1911. Maximum Alternating Subsequence Sum


Problem Description

The problem defines an alternating sum of an array as the sum of elements at even indices minus the sum of elements at odd indices. For instance, in an array [4,2,5,3], the alternating sum is (4 + 5) - (2 + 3) = 4.

The task is to find the maximum alternating sum of any subsequence in a given array nums. A subsequence can be obtained by deleting some elements (possibly none) from the original array but keeping the order of the remaining elements.

Intuition

To get the maximum alternating sum, we have to choose a subsequence where the difference between the sum of elements at even indices and the sum of elements at odd indices is maximized. This implies we want to include larger numbers at even indices and smaller numbers at odd indices, if possible.

To find the solution, we use dynamic programming to keep track of two values while iterating through the array: f and g. Here f represents the maximum alternating sum ending with an element at an even index, and g represents the maximum alternating sum ending with an element at an odd index.

  1. When we are at a new number x, we have two choices: either include x in our subsequence or not. If the last included number was at an even index (and we are at an odd index now), f is updated by subtracting x from it, because we assume that including x would contribute to an alternating sum pattern. On the other hand, if we decide not to include x, then f remains the same. We choose the maximum of these two options to get the new value of f.

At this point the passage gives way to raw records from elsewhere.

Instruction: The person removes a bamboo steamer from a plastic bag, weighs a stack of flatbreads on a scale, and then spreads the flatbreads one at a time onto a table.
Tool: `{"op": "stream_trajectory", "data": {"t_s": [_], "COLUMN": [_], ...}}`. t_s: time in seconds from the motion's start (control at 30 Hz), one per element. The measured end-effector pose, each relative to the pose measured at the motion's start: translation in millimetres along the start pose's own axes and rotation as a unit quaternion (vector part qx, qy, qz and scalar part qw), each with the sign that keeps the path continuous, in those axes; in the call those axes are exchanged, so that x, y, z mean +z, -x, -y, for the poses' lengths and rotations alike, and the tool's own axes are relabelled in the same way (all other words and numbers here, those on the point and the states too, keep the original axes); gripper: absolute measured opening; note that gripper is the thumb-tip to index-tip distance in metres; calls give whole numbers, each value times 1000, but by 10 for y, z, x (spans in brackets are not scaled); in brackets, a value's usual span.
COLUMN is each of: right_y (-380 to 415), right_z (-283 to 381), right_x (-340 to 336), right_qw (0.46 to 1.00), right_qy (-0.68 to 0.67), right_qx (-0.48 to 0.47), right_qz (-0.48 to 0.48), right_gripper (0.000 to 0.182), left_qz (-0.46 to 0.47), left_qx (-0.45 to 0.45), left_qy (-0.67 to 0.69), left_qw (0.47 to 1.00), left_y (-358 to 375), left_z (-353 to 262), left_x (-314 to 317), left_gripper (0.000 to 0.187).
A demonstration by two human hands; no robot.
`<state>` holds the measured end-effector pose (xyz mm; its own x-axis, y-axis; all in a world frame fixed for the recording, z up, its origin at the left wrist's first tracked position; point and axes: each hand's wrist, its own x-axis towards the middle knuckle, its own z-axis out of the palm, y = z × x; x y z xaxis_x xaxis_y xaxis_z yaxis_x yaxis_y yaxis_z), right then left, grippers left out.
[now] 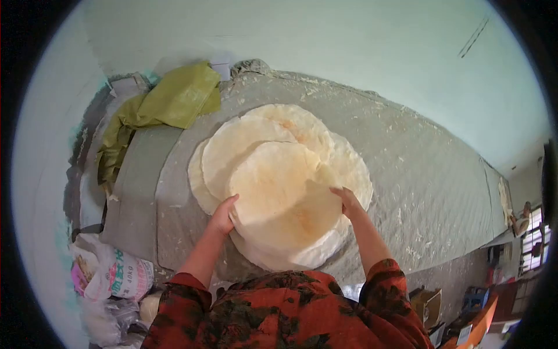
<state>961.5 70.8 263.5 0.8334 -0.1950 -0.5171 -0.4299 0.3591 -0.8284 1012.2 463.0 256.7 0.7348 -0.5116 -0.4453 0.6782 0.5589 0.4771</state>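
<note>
A large, thin, round flatbread (279, 192), pale cream with faint browner patches, is between my two hands. My left hand (223, 215) is closed on its left edge, thumb over the top and fingers hidden underneath. On the opposite side, my right hand (347, 202) pinches the right edge, where the sheet curls up a little. Beneath and behind it lies a loose pile of similar flatbreads (353, 168), overlapping and spread out to both sides. The pile rests on a wide grey cloth-covered surface (418, 192).
Pale crumbs and flakes are scattered over the grey cloth. An olive-yellow plastic sheet (177, 96) lies at the back left. A white printed sack (125, 273) and clear plastic bags (110, 320) sit at the lower left. A cardboard box (427, 305) stands at the lower right.
</note>
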Motion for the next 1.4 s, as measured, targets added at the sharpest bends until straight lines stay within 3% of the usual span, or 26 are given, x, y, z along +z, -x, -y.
{"op": "stream_trajectory", "data": {"t_s": [0.03,0.07,0.13,0.17,0.2,0.23,0.3,0.4,0.5,0.57,0.6,0.63,0.7,0.73,0.8,0.87,0.9,0.97,1.07,1.17,1.3,1.37,1.4], "right_y": [-8,-99,-34,-7,97,134,149,-370,-123,-34,31,185,507,504,535,517,436,532,540,527,681,638,648], "right_z": [3,-172,-162,-106,74,193,379,113,379,449,478,526,621,459,7,-468,-815,-772,-714,-581,-338,-452,-504], "right_x": [-8,15,83,111,151,184,212,-128,106,152,178,223,312,260,330,485,420,684,798,832,970,940,939], "right_qw": [1000,998,998,997,999,999,988,989,991,998,998,999,989,978,968,946,980,930,918,900,899,902,904], "right_qy": [-19,18,36,57,3,3,-71,-51,53,15,-18,-13,-138,-190,-252,-323,-192,-350,-370,-421,-422,-417,-413], "right_qx": [9,-63,-55,-52,24,21,136,128,49,-3,-51,-44,-31,-12,-3,26,-44,103,110,75,67,69,73], "right_qz": [4,-19,-15,-6,26,29,-3,48,109,62,17,17,41,87,16,2,41,-43,-89,-82,-92,-91,-91], "right_gripper": [38,35,33,31,31,31,32,39,43,45,47,47,44,41,39,41,39,36,27,24,23,24,26], "left_qz": [4,4,-17,-17,-20,-23,-27,-14,39,80,80,77,86,83,62,61,53,38,-27,-53,-36,35,37], "left_qx": [6,1,-16,-17,-9,1,-10,9,62,62,40,18,51,53,0,-82,-106,-140,-31,-38,-60,-4,-4], "left_qy": [29,27,-102,-104,-114,-125,-139,-163,-178,-281,-273,-262,-258,-255,-158,-77,-54,-34,-52,-8,48,172,171], "left_qw": [1000,1000,994,994,993,992,990,986,981,954,958,962,961,962,985,992,992,989,998,998,996,984,985], "left_y": [-26,-62,-93,-107,-106,-107,-107,-28,35,-37,-28,21,103,79,-185,-364,-192,-48,131,116,204,281,283], "left_z": [3,18,34,43,32,12,-7,-47,-315,-703,-903,-1128,-1443,-1460,-1494,-965,-687,-389,-183,-142,-80,-6,58], "left_x": [16,-22,-129,-169,-167,-165,-194,-16,250,398,591,792,1192,1092,787,236,186,183,169,84,379,602,691], "left_gripper": [46,46,46,46,47,49,51,54,55,55,55,54,54,54,64,74,75,76,78,74,78,66,66]}}
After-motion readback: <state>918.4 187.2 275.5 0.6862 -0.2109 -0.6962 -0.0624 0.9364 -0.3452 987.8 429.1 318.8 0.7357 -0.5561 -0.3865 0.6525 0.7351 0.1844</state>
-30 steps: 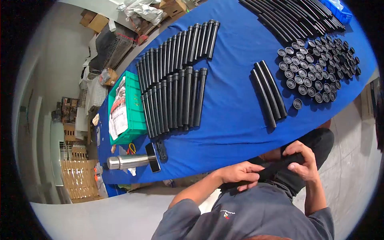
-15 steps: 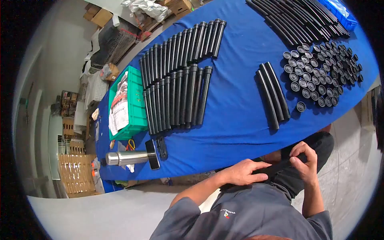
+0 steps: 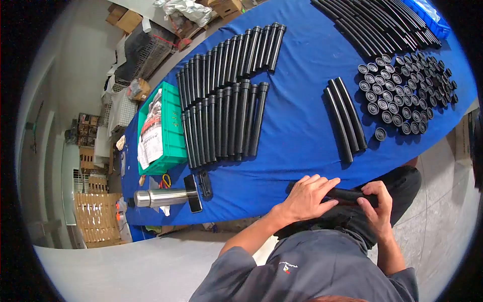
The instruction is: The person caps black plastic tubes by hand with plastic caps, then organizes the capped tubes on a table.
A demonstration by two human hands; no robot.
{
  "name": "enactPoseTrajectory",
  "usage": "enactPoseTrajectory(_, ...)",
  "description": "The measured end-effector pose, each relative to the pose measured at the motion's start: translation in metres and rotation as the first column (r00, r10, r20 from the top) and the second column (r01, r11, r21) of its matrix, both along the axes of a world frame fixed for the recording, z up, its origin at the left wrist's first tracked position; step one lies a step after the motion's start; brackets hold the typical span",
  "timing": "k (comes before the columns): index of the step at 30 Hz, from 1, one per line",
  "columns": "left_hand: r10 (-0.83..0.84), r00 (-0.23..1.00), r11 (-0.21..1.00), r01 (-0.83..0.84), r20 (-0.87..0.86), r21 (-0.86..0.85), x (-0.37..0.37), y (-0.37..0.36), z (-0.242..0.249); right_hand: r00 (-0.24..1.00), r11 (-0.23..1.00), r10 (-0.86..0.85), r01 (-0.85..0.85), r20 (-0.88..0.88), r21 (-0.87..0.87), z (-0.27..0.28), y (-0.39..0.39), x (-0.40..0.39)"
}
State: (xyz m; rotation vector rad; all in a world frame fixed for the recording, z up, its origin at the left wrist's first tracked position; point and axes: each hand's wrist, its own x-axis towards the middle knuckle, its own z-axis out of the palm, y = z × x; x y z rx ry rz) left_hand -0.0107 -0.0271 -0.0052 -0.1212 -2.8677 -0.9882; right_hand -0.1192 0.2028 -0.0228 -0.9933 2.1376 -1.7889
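Observation:
A black tube point(image 3: 347, 195) lies across my lap by the table's front edge. My left hand point(image 3: 308, 197) is over its left part, with fingers bent round it. At the tube's right end my right hand point(image 3: 377, 202) grips it between thumb and fingers. Three loose black tubes point(image 3: 344, 121) lie on the blue cloth beyond my hands. Many round black caps point(image 3: 397, 93) stand to their right, one point(image 3: 380, 134) apart from the others. Two rows of capped black tubes point(image 3: 226, 121) rest left of the middle.
A green crate point(image 3: 173, 126) with papers stands at the left, near a steel bottle point(image 3: 166, 197), a phone point(image 3: 192, 194) and yellow-handled scissors point(image 3: 166, 180). Long thin black tubes point(image 3: 372, 27) and a blue bin point(image 3: 432, 20) are at the far right.
Both hands have changed their hold, and the tube now lies more level between them. My left hand has moved up toward the table edge, its fingers now over the tube.

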Motion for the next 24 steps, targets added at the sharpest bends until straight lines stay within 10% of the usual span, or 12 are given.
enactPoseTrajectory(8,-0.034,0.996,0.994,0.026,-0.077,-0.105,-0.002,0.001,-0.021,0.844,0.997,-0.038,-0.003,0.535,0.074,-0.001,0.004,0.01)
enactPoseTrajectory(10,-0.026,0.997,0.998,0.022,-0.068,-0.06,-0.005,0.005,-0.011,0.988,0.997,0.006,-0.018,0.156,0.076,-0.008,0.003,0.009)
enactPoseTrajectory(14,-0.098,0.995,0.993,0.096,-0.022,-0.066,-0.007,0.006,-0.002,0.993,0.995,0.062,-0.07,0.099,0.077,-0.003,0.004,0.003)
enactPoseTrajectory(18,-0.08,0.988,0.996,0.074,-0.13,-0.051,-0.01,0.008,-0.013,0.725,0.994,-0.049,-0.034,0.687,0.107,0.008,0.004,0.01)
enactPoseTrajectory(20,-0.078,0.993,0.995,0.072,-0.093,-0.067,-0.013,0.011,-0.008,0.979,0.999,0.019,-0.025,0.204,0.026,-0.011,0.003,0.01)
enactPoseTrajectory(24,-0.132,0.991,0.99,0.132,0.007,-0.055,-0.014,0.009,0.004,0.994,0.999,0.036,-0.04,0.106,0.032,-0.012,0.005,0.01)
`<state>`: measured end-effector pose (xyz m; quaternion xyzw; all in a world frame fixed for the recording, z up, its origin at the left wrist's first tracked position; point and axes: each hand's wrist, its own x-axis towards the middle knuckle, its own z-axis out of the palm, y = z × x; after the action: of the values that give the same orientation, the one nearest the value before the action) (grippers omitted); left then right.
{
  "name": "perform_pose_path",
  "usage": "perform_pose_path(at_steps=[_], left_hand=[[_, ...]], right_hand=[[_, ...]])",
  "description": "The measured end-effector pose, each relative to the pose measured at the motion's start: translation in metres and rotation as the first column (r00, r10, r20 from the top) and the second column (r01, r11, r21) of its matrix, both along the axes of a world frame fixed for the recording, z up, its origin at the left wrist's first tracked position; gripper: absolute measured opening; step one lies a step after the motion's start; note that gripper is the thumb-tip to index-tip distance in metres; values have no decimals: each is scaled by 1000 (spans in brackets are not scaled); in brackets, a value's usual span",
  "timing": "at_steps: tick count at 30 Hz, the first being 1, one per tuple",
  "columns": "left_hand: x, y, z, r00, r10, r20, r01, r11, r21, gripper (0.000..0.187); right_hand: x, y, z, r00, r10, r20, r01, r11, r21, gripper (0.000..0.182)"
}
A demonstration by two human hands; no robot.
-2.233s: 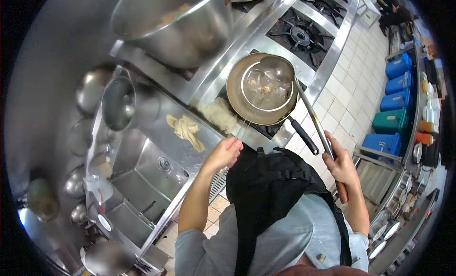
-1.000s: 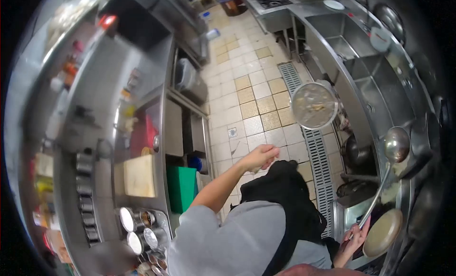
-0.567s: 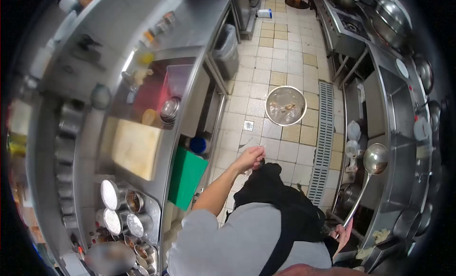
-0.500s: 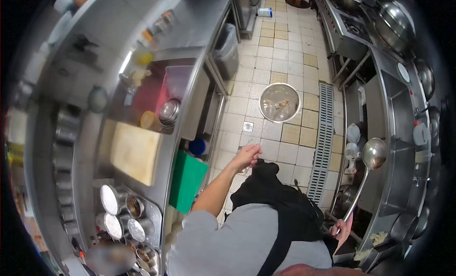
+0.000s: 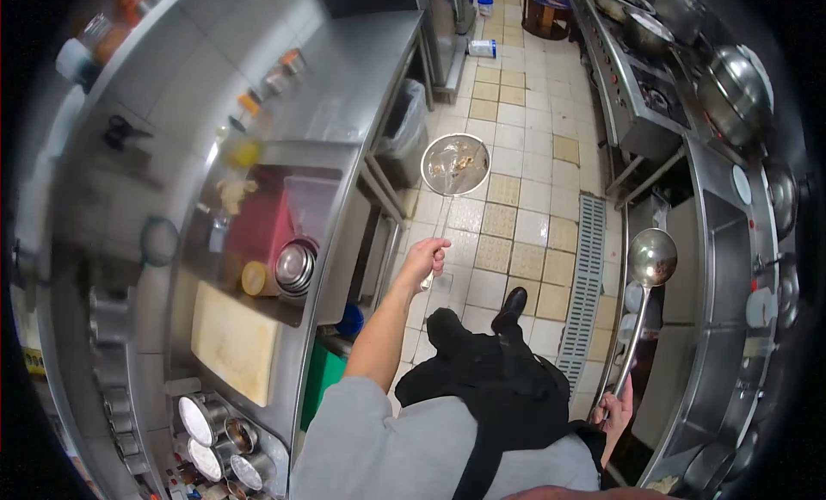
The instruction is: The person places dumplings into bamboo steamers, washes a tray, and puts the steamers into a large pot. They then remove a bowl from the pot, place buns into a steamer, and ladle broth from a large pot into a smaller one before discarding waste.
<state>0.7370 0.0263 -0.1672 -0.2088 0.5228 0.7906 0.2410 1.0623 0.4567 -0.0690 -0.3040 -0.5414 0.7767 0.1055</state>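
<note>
My left hand (image 5: 426, 261) is closed around the thin handle of a round mesh strainer (image 5: 443, 177), held out over the tiled floor. Some brownish food bits (image 5: 465, 162) lie in the strainer's mesh. Low on the right, my right hand (image 5: 613, 411) grips the long handle of a metal ladle (image 5: 652, 252). The ladle's bowl points forward, with a little brown residue or liquid at its right side.
On the left counter are a cutting board (image 5: 234, 338), stacked metal bowls (image 5: 295, 266) and several metal containers (image 5: 202, 420). A lined bin (image 5: 404, 126) stands beyond. Along the right run a stove (image 5: 645, 95), a sink unit (image 5: 727, 250) and a floor drain grate (image 5: 583, 285).
The strainer has shifted left toward the bin, and my left hand has moved a little left and up. The ladle has moved slightly left. A black shoe now shows.
</note>
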Motion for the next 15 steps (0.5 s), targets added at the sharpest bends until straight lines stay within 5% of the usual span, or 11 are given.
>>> perform_pose_path(at_steps=[5,15], left_hand=[[-52,6,-3,990,141,-10,-140,989,48,22],[-169,-7,-70,926,362,109,-374,921,111,26]], right_hand=[[-110,47,15,984,129,120,-138,988,72,70],[-360,53,49,965,255,-66,-254,967,36,70]])
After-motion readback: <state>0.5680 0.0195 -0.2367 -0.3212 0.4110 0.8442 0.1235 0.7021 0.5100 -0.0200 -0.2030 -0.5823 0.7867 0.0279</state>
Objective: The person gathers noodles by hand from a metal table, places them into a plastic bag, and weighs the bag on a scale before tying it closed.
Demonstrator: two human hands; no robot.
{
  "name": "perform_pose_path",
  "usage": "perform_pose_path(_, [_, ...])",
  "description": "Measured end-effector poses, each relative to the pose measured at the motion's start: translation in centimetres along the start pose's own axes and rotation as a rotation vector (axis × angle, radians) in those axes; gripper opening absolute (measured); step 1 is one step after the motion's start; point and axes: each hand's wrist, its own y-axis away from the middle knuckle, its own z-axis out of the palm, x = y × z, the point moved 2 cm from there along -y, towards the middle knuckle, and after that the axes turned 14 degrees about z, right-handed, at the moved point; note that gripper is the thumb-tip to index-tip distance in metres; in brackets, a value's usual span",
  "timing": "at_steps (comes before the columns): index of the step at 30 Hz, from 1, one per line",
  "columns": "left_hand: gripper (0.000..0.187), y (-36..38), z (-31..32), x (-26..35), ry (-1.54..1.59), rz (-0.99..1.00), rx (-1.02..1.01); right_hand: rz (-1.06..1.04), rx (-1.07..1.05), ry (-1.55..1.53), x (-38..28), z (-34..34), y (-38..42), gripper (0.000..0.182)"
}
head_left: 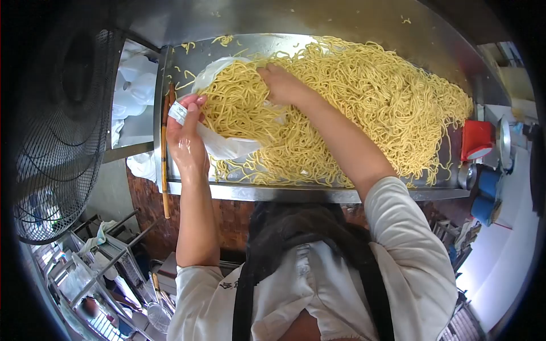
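A big heap of yellow noodles (387, 96) covers a steel tray (296, 193). My left hand (185, 133) grips the rim of a clear plastic bag (224, 146) lying open on the tray's left part. My right hand (283, 85) is closed on a bunch of noodles (239, 108) at the bag's mouth. The bag holds a mass of noodles.
Long wooden chopsticks (165, 153) lie along the tray's left edge. A wire fan (57, 125) stands at the left. White plastic bags (133, 85) sit beyond the tray's left end. A red box (475, 136) and blue cups (488, 193) are at the right. Metal racks (102, 267) stand below left.
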Motion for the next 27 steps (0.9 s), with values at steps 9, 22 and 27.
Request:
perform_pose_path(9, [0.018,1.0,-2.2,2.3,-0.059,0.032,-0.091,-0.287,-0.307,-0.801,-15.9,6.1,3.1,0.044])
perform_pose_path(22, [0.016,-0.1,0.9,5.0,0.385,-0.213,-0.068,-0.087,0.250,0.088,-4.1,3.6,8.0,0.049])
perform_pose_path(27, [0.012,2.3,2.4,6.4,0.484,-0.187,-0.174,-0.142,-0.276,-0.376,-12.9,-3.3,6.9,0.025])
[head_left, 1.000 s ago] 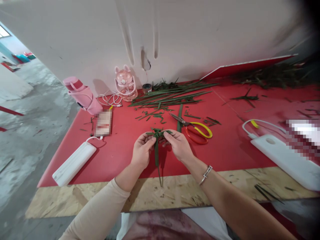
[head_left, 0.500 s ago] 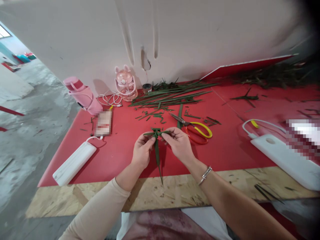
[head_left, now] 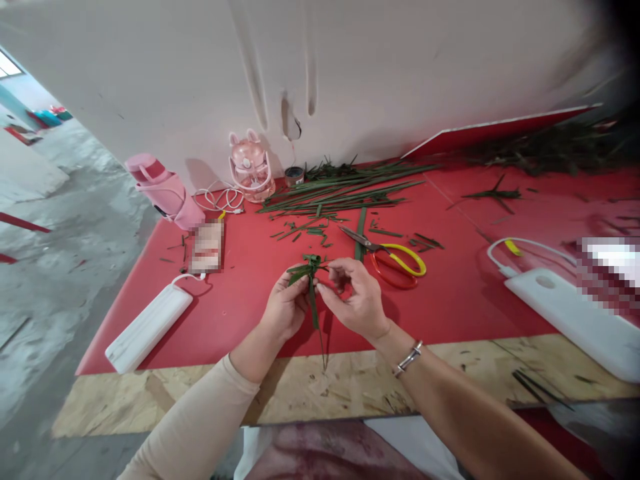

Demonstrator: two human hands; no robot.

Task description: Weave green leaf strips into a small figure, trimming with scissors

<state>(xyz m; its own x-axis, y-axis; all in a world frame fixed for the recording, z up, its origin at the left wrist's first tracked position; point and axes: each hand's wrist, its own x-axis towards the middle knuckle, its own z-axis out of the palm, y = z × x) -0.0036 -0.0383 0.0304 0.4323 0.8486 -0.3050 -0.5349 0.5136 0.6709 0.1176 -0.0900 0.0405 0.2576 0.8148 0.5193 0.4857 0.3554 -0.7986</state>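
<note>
My left hand (head_left: 287,303) pinches a folded green leaf figure (head_left: 312,267) between thumb and fingers, above the red tabletop. The figure has a rolled knot at its top, side strips, and a long pointed strip hanging toward me. My right hand (head_left: 357,293) is just right of it, thumb and curled fingers apart, fingertips close to a thin side strip; whether they touch it I cannot tell. Beyond my right hand lie scissors (head_left: 400,257) with yellow and red handles, spread apart, their blades over a flat green leaf strip (head_left: 361,233).
Long green leaf strips (head_left: 345,190) and small cuttings lie farther back. A pink bottle (head_left: 163,190), a clear pink cup (head_left: 250,170) and a small tin (head_left: 294,176) stand near the wall. White power banks (head_left: 150,333) lie on both sides. Bare board (head_left: 200,393) edges the front.
My right hand has loosened its pinch on the figure's right side strip and its fingers have spread. The figure has turned in my left hand, its rolled top now showing.
</note>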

  2. Similarly, when updating g (representing an odd index), we consider adding x (since we are now at an even index) to the previous g or keeping g as is. We select the maximum of these two choices.

  3. As we loop through the array, f and g are updated in an alternating manner, reflecting the inclusion or exclusion of elements in the subsequence to maintain the pattern.

  4. Finally, after considering all elements in nums, the maximum of f and g will be our answer, as it will represent the maximum alternating sum attainable by any subsequence of the original array.

Learn more about Dynamic Programming patterns.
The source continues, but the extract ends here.